Message ID | 20181213185450.230953-1-jonathantanmy@google.com (mailing list archive) |
---|---|
State | New, archived |
Headers | show |
Series | [v3] revision: use commit graph in get_reference() | expand |
Jonathan Tan <jonathantanmy@google.com> writes: > When fetching into a repository, a connectivity check is first made by > check_exist_and_connected() in builtin/fetch.c that runs: > > git rev-list --objects --stdin --not --all --quiet <(list of objects) > > If the client repository has many refs, this command can be slow, > regardless of the nature of the server repository or what is being > fetched. A profiler reveals that most of the time is spent in > setup_revisions() (approx. 60/63), and of the time spent in > setup_revisions(), most of it is spent in parse_object() (approx. > 49/60).
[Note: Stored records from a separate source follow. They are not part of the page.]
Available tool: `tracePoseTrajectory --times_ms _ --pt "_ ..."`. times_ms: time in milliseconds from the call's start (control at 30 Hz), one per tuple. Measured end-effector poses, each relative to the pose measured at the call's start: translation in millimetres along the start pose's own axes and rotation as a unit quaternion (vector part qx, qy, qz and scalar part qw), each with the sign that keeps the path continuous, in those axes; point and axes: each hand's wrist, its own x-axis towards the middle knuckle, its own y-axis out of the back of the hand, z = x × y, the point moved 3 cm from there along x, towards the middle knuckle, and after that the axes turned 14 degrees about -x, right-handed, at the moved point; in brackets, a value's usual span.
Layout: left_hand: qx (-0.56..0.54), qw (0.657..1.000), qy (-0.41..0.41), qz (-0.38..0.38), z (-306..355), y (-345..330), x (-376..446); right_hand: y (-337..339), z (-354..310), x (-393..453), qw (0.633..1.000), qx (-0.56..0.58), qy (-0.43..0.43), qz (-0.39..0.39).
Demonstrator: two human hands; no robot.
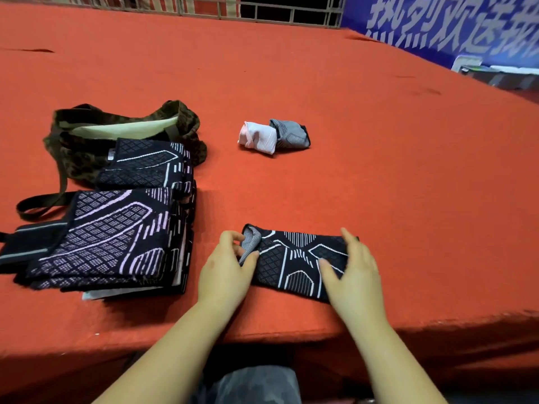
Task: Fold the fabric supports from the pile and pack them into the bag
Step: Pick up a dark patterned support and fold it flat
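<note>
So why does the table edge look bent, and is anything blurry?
Head view: the wide-angle lens bows the red table at its edges; the banner at top right looks soft and smeared; the black support under the hands is sharp; dark shadow lies beneath the near table edge.

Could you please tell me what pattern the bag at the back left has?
The bag is dark green-and-brown camouflage with a pale green lining, seen in the head view.

A wide table (320,91) covered in orange-red felt-like cloth fills most of the view, its near edge falling into shadow. Behind its far edge runs a metal railing (288,13) with dark gaps between the bars. At the right hangs a blue banner (437,21) bearing large pale characters.
</note>
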Motion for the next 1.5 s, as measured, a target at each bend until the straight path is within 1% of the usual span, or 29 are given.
tracePoseTrajectory --times_ms 100,167,267,367,433,500,567,600,733,800,867,1000,1200,1333,1400,1500 --pt "0.070 0.997 -0.045 0.001 6.1 -2.3 1.0 -19.1 -27.1 -11.4 0.991 0.009 0.115 -0.066" --pt "0.104 0.993 -0.062 -0.009 7.3 -5.0 4.9 -28.4 -40.9 -14.6 0.982 -0.002 0.152 -0.115" --pt "0.107 0.992 -0.066 0.000 6.5 -3.9 9.6 -35.9 -52.1 -11.3 0.973 -0.010 0.171 -0.157" --pt "0.062 0.998 -0.023 0.017 -1.9 -0.3 10.8 -37.6 -61.4 -5.2 0.965 -0.019 0.189 -0.182" --pt "0.036 0.999 0.007 0.011 -6.3 1.9 8.9 -41.2 -67.4 -2.9 0.959 -0.028 0.200 -0.198" --pt "0.063 0.998 0.012 0.001 -10.9 3.9 8.7 -47.3 -73.6 -2.2 0.954 -0.042 0.208 -0.213" --pt "0.143 0.990 0.009 -0.002 -16.1 6.3 10.3 -55.1 -77.7 -3.4 0.947 -0.069 0.216 -0.229" --pt "0.159 0.987 0.011 0.000 -18.7 7.3 11.2 -58.7 -78.4 -4.8 0.943 -0.086 0.222 -0.234" --pt "0.140 0.990 -0.017 0.004 -19.0 7.2 10.3 -62.6 -75.3 -9.2 0.932 -0.121 0.247 -0.238" --pt "0.142 0.989 -0.044 0.008 -15.6 4.2 8.8 -58.7 -70.0 -9.0 0.937 -0.114 0.231 -0.236" --pt "0.140 0.989 -0.047 -0.004 -11.9 0.8 8.5 -52.8 -59.6 -6.7 0.949 -0.120 0.193 -0.218" --pt "0.134 0.990 -0.013 -0.036 -11.9 -1.1 12.8 -38.1 -22.5 -0.9 0.965 -0.156 0.108 -0.180" --pt "0.142 0.989 0.014 -0.041 -6.8 0.5 14.9 -19.4 21.6 6.5 0.973 -0.187 -0.016 -0.137" --pt "0.203 0.976 0.056 -0.059 -3.4 3.7 15.4 -13.3 34.7 4.3 0.976 -0.167 -0.109 -0.087" --pt "0.215 0.972 0.067 -0.070 -3.4 5.0 14.0 -11.4 38.2 2.4 0.976 -0.161 -0.131 -0.065" --pt "0.195 0.977 0.060 -0.064 -4.1 7.0 8.4 -12.4 37.3 1.9 0.982 -0.144 -0.116 -0.050"
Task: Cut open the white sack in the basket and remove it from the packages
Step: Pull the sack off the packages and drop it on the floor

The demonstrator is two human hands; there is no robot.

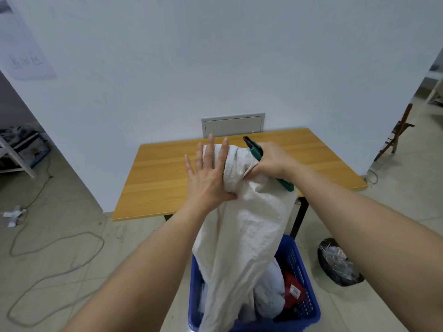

This is because setup_revisions() parses the target of every ref > (from "--all"), and parse_object() reads the buffer of the object. > > Reading the buffer is unnecessary if the repository has a commit graph > and if the ref points to a commit (which is typically the case). This > patch uses the commit graph wherever possible; on my computer, when I > run the above command with a list of 1 object on a many-ref repository, > I get a speedup from 1.8s to 1.0s. > > Another way to accomplish this effect would be to modify parse_object() > to use the commit graph if possible; however, I did not want to change > parse_object()'s current behavior of always checking the object > signature of the returned object. > > Signed-off-by: Jonathan Tan <jonathantanmy@google.com> > --- > This patch is still on master. Junio, let me know if you would rather > have me base it on sb/more-repo-in-api instead. Unless we all agree that we will abandon sb/more-repo-in-api, rerolling this on 'master' will force me to resolve similar but different conflicts every time. Unless we fast-track that other topic, that is, but I do not think that is what you meant to do. > Change in v3: Now uses a simpler API with the algorithm suggested by > Peff in [2], except that I also retain the existing optimization that > checks if graph_pos is already set. OK.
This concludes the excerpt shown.